Hey there folks! Ever since watching the Fitz/Eli feud, I've wondered what it would be like if Fitz targets Eli through Clare. This is my take on it. Enjoy! :D
I leaned against the hood of Eli's hearse, Morty, after school in the parking lot waiting for the man himself. Normally I'd walk with Alli and before you accuse me of ditching her, you must know that she ditched me to go hang out, or shall I say make out, with Drew. After subtly mentioning this to Eli and asking for a ride, he agreed. I believe his exact words were, "Can't get enough of me can you Blue Eyes?" Nope. I can't. I know, I know. What am I doing? After what happened with KC, I swore not to fall so hard and so fast. Now I find myself madly in like with Eli Goldsworthy. I'm a teenage girl, judge me fairly.
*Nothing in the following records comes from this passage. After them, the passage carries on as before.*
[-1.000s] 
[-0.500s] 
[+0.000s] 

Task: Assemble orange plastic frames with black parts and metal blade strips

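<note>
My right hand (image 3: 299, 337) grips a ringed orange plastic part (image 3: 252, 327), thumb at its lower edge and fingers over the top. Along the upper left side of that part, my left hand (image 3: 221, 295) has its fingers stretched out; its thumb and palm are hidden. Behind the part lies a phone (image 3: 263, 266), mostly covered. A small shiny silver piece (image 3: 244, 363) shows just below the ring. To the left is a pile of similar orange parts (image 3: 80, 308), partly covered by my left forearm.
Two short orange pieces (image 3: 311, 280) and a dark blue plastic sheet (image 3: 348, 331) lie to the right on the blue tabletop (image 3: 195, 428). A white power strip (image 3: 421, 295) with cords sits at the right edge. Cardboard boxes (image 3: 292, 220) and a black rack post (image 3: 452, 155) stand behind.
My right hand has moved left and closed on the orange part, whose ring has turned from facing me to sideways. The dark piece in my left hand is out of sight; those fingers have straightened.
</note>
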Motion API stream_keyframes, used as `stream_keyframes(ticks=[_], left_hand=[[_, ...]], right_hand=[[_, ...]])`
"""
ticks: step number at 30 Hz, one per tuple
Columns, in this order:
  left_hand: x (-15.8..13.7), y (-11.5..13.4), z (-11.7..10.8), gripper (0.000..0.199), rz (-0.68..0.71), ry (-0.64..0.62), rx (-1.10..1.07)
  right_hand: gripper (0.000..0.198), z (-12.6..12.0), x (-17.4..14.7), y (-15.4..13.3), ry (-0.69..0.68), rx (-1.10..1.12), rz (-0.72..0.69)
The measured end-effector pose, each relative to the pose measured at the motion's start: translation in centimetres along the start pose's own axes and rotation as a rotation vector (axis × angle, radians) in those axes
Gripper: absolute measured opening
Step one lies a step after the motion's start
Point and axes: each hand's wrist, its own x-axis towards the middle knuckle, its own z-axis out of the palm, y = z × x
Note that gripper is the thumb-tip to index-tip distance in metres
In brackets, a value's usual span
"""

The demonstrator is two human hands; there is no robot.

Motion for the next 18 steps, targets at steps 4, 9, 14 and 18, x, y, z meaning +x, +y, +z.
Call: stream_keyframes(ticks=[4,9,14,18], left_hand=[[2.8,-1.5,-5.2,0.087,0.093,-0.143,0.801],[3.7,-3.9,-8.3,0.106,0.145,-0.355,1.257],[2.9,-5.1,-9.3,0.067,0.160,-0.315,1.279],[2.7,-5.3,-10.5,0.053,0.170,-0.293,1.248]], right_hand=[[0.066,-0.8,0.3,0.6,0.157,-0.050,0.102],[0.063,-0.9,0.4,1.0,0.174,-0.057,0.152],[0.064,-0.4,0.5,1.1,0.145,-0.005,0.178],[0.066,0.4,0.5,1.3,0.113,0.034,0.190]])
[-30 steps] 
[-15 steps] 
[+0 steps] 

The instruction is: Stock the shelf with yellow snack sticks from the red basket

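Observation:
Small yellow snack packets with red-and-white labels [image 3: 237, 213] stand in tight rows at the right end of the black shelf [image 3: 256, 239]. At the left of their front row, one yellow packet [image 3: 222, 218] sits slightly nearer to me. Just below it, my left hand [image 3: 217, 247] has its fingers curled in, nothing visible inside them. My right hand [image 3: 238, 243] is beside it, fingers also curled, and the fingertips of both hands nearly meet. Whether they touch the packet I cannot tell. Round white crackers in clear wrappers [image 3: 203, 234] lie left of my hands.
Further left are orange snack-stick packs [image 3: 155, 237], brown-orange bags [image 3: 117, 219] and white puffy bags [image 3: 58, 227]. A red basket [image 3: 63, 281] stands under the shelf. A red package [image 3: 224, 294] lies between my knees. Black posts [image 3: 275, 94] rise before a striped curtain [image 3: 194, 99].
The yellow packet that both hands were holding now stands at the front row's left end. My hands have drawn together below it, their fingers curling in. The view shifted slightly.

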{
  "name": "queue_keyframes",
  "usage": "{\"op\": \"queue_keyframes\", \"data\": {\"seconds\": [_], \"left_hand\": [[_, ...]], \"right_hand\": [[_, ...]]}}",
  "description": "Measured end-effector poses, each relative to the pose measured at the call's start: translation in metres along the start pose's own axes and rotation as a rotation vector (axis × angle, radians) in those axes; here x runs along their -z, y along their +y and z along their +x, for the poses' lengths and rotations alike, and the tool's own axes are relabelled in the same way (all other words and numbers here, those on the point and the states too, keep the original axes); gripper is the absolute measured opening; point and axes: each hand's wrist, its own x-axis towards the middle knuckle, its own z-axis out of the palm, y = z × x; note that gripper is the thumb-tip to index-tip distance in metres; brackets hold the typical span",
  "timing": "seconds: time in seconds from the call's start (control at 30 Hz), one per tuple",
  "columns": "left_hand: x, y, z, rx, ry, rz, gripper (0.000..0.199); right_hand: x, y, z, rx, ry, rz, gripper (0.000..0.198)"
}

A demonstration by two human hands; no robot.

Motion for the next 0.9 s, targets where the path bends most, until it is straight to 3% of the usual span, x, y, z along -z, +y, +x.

Anyways, the past couple of days have been filled with…tension. Not only are my parents still fighting, but I believe their passion for battle spread to Eli. He's at war with Fitz. And Fitz is definitely not someone you would want to be at war with. Sure Eli's headphones are great at cancelling my parents' arguing voices, but they don't make the problem disappear. As soon as I take the headphones off, my parents are still fighting and my life is still headed downhill. When I come to Degrassi everyday for school, I feel as if I've escaped the fighting for a while. And I also get to hang out with Eli who makes me feel important and cared for. Our flirtatious banter is kind of what gets me through the day. My favorite class period you ask? English. Why? Because Eli sits in front of me and I never get tired of staring at the back of his head. Gosh I sound like Alli. But now I understand why she gets so giddy when it comes to boys. Eli is just so…amazing. He's my escape to put it plain and simple. And I know what you're thinking: he wears black, drives a hearse, and colors his nails black with sharpie. On the other hand, I'm Saint Clare. Innocent, smart, and, if I may say so, a little ignorant. Not my fault according to Alli. She says I'm sheltered. Maybe she's right. But I can't say that I have tried to take risks. I play it safe. It's what I do. Eli though, he forces me out of my comfort zone and even if I don't know it, it's exactly what I need. Well, maybe ditching class was what I needed, but the guy got me a detention. Definitely didn't need that.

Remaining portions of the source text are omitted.